Devils’ Crest dreht den alten VRMMO-Haken noch einmal eine Spur gemeiner. Normalerweise steckt das Grauen in solchen Geschichten im Spiel: Monster, Dungeons, Bosskämpfe, Systemfenster, Todesregeln. Hier klingt es so, als würde die Grenze zwischen Spiel und Wirklichkeit selbst aufgeben. Actual Magic soll für Yuma und seine Mitschüler ein Vollzeit-VRMMO-Test werden. Eine Gruppe Kinder betritt eine künstliche Fantasywelt, besiegt den Boss, loggt sich aus, schreibt vielleicht einen Aufsatz über immersive Spielerfahrung – so ungefähr dürfte der Plan gewesen sein.

Ein Junge steht vor einem zerbrechenden VRMMO-Portal, während Fantasy-Monster und reale Klassenzimmerfragmente ineinanderfließen.

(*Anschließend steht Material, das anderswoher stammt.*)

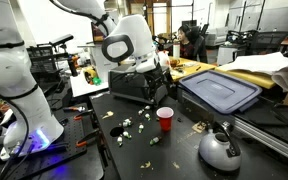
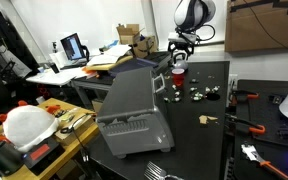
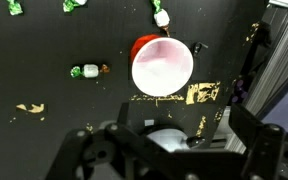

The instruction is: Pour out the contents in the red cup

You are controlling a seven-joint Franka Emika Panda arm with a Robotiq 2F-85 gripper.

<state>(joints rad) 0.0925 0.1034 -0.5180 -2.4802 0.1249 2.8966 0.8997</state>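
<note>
Your bench is a matte black tabletop (image 1: 134,150) in a busy lab, with cluttered desks and a person sitting in the background. A lit laptop (image 2: 72,47) sits on a side desk and a cardboard box (image 2: 130,34) is behind it. A second white robot (image 1: 14,90) stands off one edge with a purple glow at its base.

The red cup (image 2: 178,72) is upright toward the far end of the tabletop, clear of the edges. From the wrist view the red cup (image 3: 162,65) shows a pale inside, and I can't make out anything lying in it. Pale puffy bits (image 1: 125,127) are scattered over the bare tabletop around it, plus a few yellowish crumbs (image 3: 204,94) just beside the cup. There are also some green-and-white wrapped sweets (image 3: 84,71) further off.

Your gripper (image 2: 181,50) hangs right above the cup with its jaws wide apart, holding nothing. In the wrist view the gripper (image 3: 169,140) has a finger on either side, and neither touches the rim.

The grey toaster oven (image 2: 134,110) sits at the near edge in that exterior view. A blue-grey bin lid (image 1: 219,92) is along one side, and a round metal kettle (image 1: 220,150) stands near the front corner.

As for writing, the laptop screen is too small to read.
</note>
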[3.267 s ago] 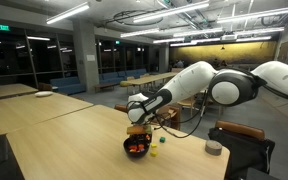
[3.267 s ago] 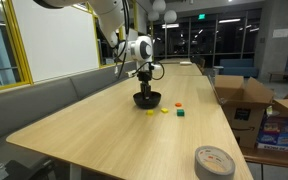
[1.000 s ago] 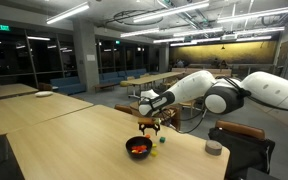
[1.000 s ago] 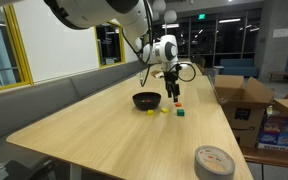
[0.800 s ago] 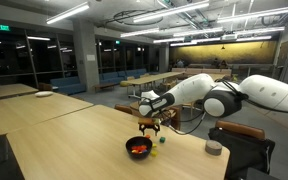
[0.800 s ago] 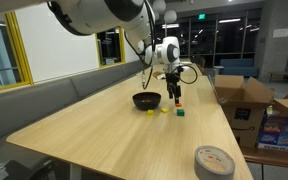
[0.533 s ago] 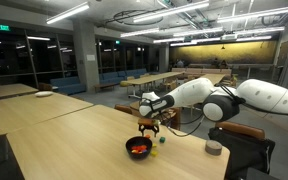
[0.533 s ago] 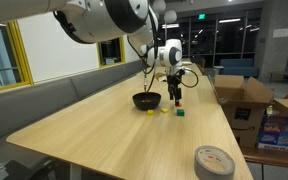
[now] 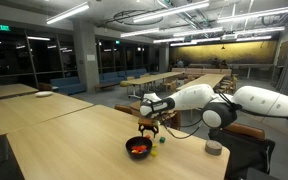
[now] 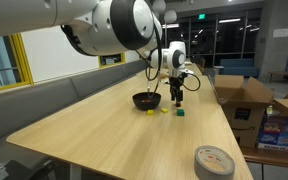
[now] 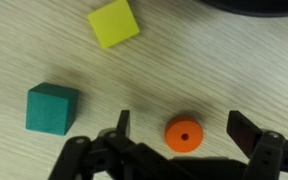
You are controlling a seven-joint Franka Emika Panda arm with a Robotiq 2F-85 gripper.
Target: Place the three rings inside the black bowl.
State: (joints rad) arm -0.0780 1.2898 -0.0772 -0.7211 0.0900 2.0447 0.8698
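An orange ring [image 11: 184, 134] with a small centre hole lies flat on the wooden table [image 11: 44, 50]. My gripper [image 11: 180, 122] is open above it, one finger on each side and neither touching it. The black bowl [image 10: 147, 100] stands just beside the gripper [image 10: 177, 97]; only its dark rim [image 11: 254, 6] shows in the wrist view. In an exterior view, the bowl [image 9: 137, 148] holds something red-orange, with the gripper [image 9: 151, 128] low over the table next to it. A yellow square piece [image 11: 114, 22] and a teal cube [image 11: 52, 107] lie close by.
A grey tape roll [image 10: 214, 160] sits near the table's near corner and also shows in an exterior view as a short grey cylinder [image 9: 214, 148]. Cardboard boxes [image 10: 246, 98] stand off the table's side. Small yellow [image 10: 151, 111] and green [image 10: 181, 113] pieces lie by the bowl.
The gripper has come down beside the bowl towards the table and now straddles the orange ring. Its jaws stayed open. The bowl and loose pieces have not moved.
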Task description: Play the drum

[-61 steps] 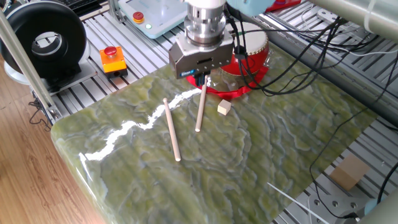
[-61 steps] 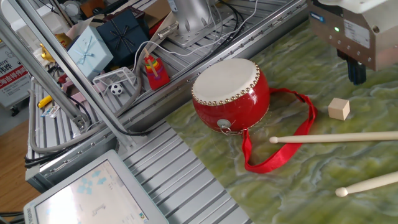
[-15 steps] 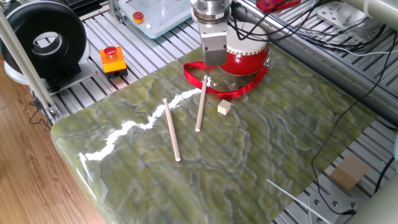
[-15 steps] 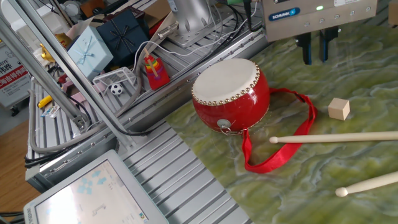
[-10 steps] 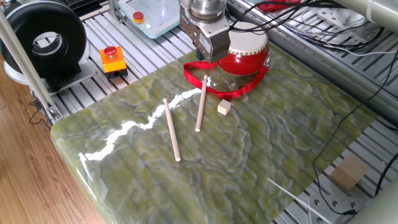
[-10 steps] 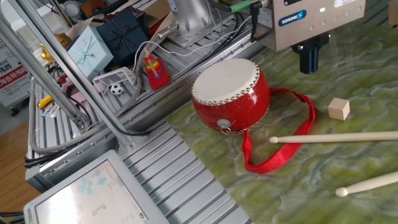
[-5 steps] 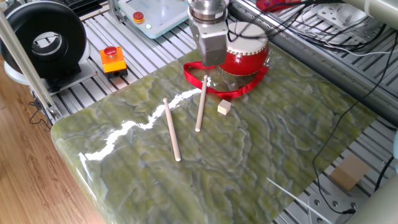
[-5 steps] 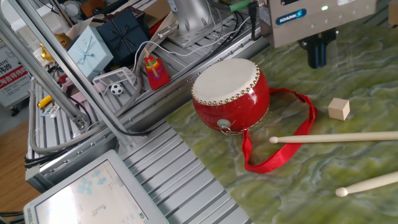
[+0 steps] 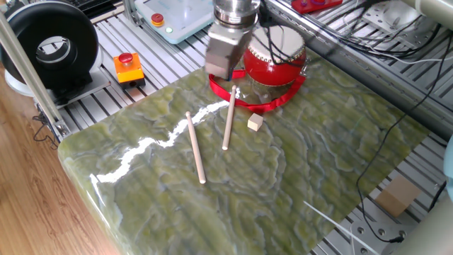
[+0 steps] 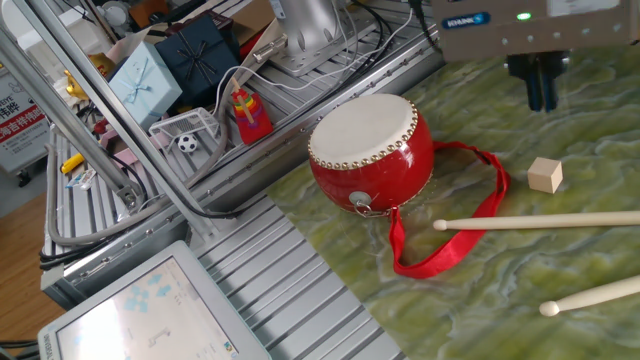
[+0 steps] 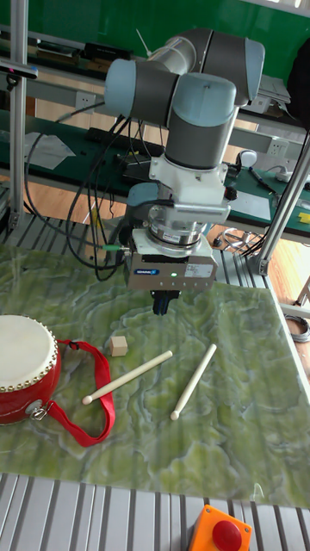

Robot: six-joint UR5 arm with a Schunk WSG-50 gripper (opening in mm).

Der Anime startet am 6. November 2026 weltweit bei Prime Video im Simulcast. Die Vorlage stammt von Reki Kawahara, also ausgerechnet dem Mann, der mit Sword Art Online das moderne Anime-Spielwelttrauma mitgeprägt hat. Diesmal bleibt der Schrecken aber nicht sauber hinter der Headset-Grenze. Actual Magic wirkt weniger wie ein Abenteuerprogramm und mehr wie ein Systemfehler mit Zähnen. Wenn ein Spiel beginnt, Realität zu übermalen, ist der Logout-Button plötzlich kein Komfort mehr, sondern eine philosophische Bitte.

🎬 Offizieller Trailer

Der Trailer zu Devils’ Crest zeigt Actual Magic als VRMMO, bei dem Spielwelt, Realität und Monsterkörper offenbar beschlossen haben, keine saubere Grenze mehr zu akzeptieren.

🧬 Actual Magic klingt wie ein Spiel, das die Haustür kennt

Der Reiz liegt im Perspektivwechsel. Devils’ Crest setzt nicht einfach auf „Spieler sitzen im Game fest“, sondern auf die unsaubere Vermischung beider Ebenen. Yuma Ashihara und seine Klassenkameraden betreten eine Fantasyumgebung, doch nach dem Test kippt etwas. Spielmechanik, Körper, Monster und Wirklichkeit beginnen ineinanderzugreifen. Gerade dieser Übergang kann stark werden, weil er die übliche Sicherheitsdistanz zerstört. Ein Dungeon ist schlimm. Ein Dungeon, der dir nach Hause folgt, ist schlechter erzogen.

Mit Production I.G im Rücken, Kenichirou Komaya auf dem Regiestuhl, Eiji Umehara am Drehbuch und Yukiko Horiguchi beim Charakterdesign steht zumindest ein spannendes Team hinter der Sache. Dazu kommt Ado mit dem Opening „Shinka“, was dem Ganzen direkt mehr Wucht gibt. Der Titel passt: Entwicklung, Verwandlung, nächster Zustand. Bei Devils’ Crest dürfte diese Entwicklung allerdings nicht hübsch in einem Menü aufblinken, sondern eher mitten durch Körper, Freundschaften und Realität schneiden.